**ABOUT THIS TASK:** From the line below that contains "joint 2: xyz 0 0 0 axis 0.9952" to the line that contains "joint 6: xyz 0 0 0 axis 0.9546", repeat every line exactly, both ends included, and nothing else.

**DATA BELOW:**
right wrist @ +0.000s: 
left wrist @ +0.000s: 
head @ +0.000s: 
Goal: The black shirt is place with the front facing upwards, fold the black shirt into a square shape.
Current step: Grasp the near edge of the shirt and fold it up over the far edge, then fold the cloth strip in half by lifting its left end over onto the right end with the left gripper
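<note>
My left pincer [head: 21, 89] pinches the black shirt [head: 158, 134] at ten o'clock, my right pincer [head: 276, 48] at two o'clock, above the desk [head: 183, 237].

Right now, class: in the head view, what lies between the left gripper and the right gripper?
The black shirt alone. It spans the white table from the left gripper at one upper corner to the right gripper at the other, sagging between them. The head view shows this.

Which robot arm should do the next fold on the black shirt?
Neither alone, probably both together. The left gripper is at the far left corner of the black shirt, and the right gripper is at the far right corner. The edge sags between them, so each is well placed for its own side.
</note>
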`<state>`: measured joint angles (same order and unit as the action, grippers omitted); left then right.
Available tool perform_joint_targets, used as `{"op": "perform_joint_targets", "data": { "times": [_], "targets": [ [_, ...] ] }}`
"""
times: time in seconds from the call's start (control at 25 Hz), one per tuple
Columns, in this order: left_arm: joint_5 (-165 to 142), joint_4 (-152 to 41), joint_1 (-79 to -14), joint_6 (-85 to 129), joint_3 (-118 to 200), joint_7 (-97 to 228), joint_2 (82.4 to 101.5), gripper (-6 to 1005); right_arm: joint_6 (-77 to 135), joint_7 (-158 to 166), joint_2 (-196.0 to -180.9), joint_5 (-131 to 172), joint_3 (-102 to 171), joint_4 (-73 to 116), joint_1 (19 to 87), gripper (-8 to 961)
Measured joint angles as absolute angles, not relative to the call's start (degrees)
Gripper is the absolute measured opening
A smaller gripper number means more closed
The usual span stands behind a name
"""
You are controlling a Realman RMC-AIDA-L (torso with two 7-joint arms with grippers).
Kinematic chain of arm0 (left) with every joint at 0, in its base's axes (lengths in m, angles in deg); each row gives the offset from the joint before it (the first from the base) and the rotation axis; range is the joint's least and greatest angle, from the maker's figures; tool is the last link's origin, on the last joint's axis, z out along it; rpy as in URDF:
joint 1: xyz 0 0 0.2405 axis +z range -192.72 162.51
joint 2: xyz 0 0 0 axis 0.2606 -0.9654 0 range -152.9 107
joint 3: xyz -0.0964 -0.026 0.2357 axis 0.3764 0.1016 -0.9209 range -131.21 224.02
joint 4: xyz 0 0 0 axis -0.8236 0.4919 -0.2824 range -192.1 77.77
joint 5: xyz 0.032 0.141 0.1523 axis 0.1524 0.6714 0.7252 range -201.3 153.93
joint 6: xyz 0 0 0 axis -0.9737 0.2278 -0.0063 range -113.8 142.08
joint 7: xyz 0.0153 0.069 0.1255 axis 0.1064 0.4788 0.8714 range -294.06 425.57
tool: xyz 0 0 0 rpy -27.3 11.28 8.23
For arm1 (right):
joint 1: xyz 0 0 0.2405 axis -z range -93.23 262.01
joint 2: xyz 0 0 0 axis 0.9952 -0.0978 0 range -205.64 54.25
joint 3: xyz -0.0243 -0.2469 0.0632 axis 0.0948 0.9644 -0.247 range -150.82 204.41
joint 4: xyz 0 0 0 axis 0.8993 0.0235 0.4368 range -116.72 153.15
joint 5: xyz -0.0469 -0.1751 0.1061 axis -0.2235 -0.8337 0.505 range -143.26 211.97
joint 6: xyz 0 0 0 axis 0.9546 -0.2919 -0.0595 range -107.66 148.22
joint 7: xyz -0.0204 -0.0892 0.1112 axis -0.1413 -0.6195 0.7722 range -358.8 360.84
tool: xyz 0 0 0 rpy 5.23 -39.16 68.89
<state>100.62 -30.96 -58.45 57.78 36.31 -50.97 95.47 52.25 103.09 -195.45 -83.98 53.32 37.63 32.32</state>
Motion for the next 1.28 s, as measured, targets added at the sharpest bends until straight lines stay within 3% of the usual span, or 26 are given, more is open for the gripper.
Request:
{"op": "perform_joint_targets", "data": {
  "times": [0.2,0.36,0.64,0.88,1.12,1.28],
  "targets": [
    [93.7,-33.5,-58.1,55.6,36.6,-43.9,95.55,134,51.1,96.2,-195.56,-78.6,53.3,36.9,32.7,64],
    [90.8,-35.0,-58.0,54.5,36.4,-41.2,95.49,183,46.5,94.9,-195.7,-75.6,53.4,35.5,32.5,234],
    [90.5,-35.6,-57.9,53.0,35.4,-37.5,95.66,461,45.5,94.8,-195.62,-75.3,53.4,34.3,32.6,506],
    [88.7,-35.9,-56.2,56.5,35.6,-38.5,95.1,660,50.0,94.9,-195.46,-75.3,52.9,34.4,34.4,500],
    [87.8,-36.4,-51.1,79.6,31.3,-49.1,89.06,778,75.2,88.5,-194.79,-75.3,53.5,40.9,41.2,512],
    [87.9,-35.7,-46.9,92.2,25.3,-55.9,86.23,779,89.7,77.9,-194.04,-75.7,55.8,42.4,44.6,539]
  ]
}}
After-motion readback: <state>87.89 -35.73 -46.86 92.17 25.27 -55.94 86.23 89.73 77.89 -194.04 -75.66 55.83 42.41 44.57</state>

**SOLUTION TO THE EXERCISE:**
joint 2: xyz 0 0 0 axis 0.9952 -0.0978 0 range -205.64 54.25
joint 3: xyz -0.0243 -0.2469 0.0632 axis 0.0948 0.9644 -0.247 range -150.82 204.41
joint 4: xyz 0 0 0 axis 0.8993 0.0235 0.4368 range -116.72 153.15
joint 5: xyz -0.0469 -0.1751 0.1061 axis -0.2235 -0.8337 0.505 range -143.26 211.97
joint 6: xyz 0 0 0 axis 0.9546 -0.2919 -0.0595 range -107.66 148.22

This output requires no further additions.